[TASK STATEMENT] Return exactly the span that opens with the line containing "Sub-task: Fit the" and closes with the final line of the records, both included.

[DATASET EXTRACT]
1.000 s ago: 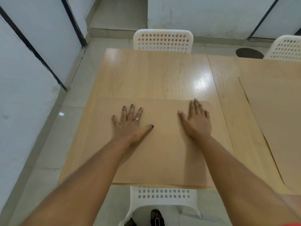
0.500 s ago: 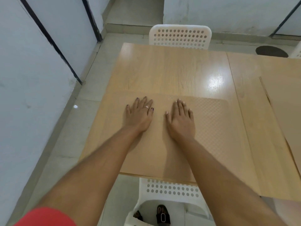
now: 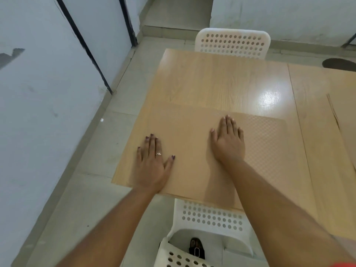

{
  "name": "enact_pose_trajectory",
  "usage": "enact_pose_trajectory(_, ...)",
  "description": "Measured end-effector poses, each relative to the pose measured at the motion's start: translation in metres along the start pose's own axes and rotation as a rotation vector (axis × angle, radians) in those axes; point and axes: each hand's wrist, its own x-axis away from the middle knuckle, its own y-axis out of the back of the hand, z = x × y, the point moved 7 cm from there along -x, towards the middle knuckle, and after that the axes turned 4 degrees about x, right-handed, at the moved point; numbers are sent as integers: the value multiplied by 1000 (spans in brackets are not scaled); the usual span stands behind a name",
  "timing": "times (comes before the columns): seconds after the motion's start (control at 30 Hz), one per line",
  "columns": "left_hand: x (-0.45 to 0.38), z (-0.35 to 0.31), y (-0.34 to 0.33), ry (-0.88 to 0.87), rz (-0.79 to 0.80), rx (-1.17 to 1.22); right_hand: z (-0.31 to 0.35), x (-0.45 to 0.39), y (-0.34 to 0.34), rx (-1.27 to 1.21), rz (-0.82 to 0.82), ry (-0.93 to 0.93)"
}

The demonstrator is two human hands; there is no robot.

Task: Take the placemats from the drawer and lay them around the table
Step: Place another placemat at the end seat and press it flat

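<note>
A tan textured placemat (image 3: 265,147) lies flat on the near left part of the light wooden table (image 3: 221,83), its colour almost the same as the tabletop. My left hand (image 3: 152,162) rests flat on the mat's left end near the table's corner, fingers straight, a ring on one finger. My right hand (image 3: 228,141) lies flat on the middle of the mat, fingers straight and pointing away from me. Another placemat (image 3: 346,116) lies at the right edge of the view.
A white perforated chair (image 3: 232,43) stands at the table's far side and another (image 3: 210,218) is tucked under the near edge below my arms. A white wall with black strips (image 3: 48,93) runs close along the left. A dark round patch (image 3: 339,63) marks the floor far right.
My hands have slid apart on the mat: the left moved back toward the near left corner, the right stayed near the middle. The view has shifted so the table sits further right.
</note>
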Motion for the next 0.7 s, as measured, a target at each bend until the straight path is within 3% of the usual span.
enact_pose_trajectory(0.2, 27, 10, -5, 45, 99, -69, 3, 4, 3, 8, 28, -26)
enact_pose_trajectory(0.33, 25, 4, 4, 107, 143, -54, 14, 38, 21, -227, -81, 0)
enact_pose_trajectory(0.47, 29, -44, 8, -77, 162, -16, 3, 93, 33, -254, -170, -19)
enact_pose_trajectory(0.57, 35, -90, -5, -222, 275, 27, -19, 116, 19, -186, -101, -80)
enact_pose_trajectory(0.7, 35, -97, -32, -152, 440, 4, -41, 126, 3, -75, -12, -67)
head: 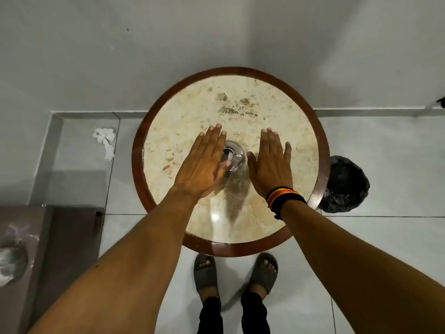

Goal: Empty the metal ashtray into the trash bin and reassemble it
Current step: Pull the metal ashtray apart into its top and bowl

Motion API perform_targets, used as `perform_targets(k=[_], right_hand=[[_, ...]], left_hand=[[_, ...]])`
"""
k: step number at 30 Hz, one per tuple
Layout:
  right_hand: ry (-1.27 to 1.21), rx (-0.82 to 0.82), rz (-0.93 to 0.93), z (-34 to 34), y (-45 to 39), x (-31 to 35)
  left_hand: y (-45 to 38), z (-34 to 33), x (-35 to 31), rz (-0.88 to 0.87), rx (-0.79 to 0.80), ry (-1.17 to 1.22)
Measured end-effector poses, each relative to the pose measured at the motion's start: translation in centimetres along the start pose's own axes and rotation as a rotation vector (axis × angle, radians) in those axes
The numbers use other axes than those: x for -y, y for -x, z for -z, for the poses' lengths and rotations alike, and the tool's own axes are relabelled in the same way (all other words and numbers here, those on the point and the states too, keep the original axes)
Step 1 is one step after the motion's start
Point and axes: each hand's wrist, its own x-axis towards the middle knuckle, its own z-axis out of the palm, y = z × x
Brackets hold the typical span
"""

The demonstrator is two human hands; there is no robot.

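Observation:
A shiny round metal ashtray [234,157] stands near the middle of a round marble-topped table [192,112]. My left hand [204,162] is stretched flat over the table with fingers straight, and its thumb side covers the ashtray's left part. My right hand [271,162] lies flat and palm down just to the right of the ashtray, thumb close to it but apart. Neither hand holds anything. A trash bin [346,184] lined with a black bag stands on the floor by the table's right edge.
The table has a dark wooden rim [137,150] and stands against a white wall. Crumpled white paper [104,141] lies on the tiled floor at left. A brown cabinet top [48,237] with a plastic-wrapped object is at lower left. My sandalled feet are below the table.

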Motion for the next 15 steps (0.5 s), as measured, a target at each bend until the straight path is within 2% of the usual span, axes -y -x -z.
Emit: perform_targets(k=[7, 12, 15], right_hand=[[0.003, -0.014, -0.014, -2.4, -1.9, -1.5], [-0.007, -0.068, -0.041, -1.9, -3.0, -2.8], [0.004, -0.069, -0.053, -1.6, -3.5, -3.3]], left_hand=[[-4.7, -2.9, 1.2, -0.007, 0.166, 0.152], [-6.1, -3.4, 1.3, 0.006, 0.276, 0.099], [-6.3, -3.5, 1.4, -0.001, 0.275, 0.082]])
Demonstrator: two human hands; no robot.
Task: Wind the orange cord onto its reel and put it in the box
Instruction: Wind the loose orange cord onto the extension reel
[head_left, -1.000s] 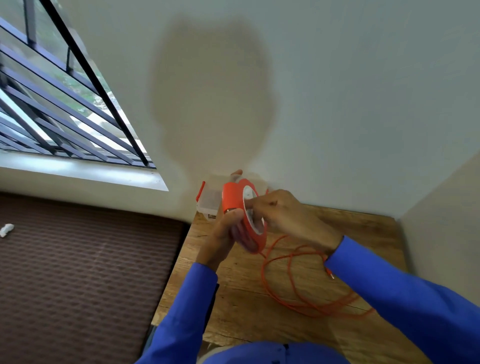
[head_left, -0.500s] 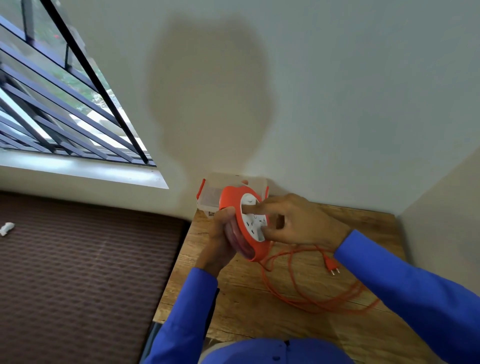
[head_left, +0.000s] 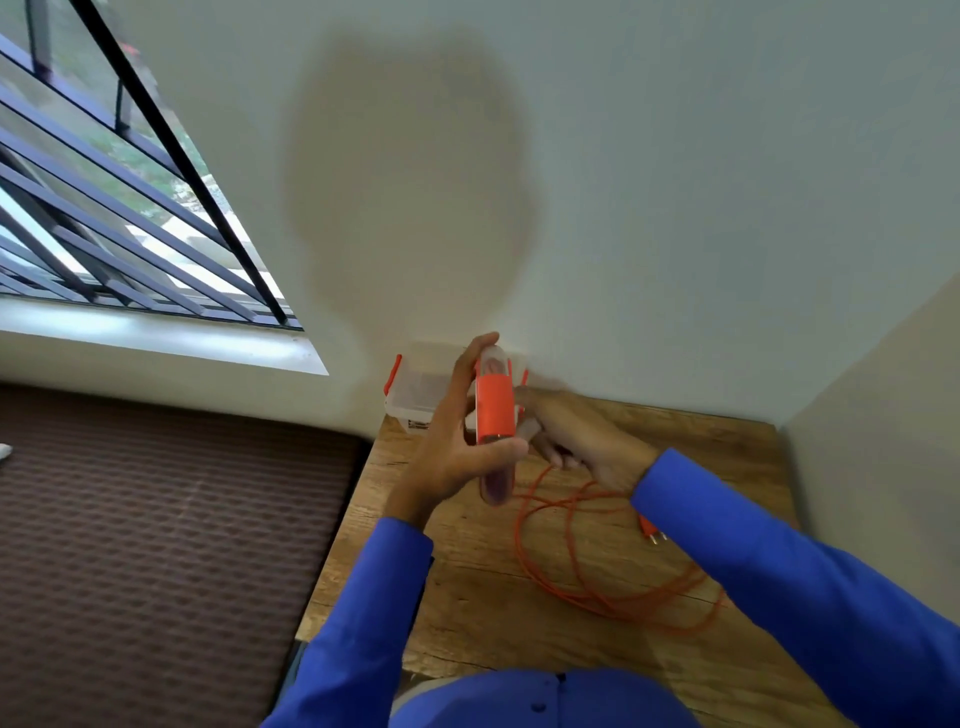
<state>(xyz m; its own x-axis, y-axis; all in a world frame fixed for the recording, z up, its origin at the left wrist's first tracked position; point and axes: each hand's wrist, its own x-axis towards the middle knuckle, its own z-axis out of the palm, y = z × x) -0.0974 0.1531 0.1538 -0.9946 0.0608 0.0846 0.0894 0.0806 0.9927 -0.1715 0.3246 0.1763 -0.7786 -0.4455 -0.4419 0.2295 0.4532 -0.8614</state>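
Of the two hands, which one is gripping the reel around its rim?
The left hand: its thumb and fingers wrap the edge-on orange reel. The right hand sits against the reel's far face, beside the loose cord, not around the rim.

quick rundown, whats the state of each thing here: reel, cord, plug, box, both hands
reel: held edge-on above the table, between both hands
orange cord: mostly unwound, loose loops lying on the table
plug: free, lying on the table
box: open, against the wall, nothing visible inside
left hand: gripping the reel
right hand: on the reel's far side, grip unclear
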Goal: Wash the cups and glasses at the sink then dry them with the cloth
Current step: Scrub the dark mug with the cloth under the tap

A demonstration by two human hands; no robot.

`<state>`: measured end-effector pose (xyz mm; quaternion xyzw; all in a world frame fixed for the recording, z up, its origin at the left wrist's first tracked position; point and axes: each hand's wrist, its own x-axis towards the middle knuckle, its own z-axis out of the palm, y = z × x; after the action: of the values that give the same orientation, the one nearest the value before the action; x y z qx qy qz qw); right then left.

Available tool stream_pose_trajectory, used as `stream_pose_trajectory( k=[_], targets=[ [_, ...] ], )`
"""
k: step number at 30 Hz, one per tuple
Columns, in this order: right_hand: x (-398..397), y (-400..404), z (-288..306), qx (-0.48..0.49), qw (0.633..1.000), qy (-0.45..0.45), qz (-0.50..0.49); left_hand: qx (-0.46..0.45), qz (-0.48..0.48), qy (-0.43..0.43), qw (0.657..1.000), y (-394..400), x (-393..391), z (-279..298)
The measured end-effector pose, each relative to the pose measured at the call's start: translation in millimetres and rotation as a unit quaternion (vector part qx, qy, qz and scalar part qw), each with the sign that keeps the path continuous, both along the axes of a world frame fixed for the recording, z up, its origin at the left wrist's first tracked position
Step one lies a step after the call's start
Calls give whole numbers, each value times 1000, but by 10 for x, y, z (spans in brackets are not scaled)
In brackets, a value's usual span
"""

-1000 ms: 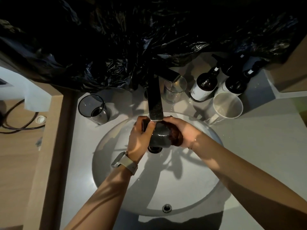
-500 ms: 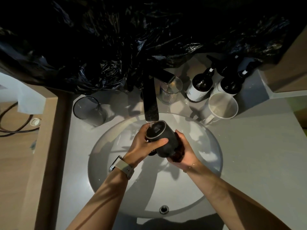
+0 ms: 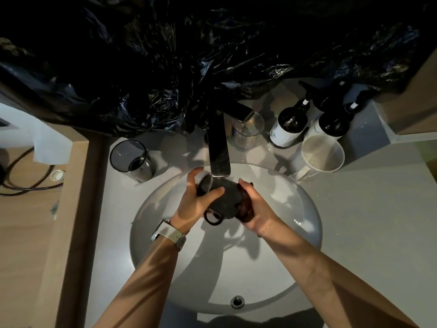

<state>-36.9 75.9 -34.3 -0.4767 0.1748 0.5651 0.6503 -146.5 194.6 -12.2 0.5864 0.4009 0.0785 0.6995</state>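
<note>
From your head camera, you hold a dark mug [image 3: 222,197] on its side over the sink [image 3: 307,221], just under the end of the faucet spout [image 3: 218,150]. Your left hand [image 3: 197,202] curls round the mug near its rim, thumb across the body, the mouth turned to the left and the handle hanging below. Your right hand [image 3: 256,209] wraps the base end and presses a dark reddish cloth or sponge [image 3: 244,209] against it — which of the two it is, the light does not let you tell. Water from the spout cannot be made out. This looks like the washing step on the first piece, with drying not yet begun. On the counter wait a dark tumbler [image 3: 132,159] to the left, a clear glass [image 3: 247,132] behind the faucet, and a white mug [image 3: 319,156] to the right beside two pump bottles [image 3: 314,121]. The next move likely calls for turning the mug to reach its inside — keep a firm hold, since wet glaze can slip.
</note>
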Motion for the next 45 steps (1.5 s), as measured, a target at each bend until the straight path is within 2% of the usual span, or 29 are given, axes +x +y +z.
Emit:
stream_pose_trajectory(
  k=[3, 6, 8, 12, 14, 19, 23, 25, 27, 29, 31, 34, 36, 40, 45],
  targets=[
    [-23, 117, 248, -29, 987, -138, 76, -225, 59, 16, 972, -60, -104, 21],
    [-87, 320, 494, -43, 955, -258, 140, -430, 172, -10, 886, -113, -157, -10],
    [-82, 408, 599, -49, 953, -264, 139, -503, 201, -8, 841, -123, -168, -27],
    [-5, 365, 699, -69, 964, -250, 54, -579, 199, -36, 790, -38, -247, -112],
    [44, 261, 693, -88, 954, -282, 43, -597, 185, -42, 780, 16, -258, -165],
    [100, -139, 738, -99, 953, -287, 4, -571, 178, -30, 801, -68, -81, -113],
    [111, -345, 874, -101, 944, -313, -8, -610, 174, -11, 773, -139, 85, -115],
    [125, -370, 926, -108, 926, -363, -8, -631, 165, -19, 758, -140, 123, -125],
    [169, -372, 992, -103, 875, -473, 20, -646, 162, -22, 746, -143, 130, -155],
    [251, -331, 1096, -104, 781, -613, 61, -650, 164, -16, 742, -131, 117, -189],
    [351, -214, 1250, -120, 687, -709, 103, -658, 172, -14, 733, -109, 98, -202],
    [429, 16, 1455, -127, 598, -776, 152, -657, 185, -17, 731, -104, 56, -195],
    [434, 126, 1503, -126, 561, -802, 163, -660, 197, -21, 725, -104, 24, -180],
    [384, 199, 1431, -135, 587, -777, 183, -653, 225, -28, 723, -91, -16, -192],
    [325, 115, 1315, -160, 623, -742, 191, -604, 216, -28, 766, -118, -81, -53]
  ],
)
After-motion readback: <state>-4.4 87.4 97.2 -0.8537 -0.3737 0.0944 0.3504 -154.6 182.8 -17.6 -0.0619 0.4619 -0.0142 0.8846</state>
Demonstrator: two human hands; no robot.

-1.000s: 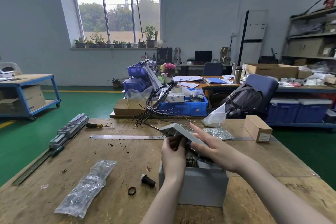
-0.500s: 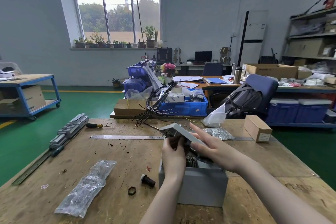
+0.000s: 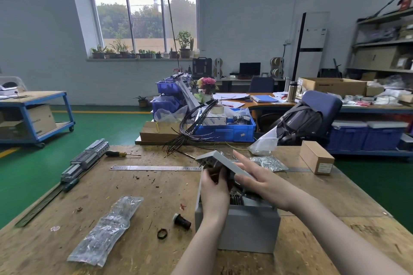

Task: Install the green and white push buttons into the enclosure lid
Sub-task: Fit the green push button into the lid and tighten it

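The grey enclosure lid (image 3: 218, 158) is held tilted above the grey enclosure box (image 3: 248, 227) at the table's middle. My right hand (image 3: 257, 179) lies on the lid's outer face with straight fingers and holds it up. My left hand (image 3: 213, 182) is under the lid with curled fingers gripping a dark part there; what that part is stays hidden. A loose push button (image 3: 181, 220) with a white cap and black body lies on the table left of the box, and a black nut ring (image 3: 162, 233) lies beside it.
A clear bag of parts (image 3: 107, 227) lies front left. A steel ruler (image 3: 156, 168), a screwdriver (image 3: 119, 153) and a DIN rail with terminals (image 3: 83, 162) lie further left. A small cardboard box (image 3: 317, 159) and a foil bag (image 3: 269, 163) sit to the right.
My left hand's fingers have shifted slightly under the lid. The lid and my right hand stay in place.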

[EXERCISE RESPONSE]
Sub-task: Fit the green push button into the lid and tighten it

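The grey enclosure lid (image 3: 218, 158) is held tilted above the grey enclosure box (image 3: 248, 227) at the table's middle. My right hand (image 3: 257, 179) lies on the lid's outer face with straight fingers and holds it up. My left hand (image 3: 213, 182) is under the lid with curled fingers gripping a dark part there; what that part is stays hidden. A loose push button (image 3: 181, 220) with a white cap and black body lies on the table left of the box, and a black nut ring (image 3: 162, 233) lies beside it.
A clear bag of parts (image 3: 107, 227) lies front left. A steel ruler (image 3: 156, 168), a screwdriver (image 3: 119, 153) and a DIN rail with terminals (image 3: 83, 162) lie further left. A small cardboard box (image 3: 317, 159) and a foil bag (image 3: 269, 163) sit to the right.
My left hand's fingers have shifted slightly under the lid. The lid and my right hand stay in place.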

That finishes the exercise, with nothing more to add.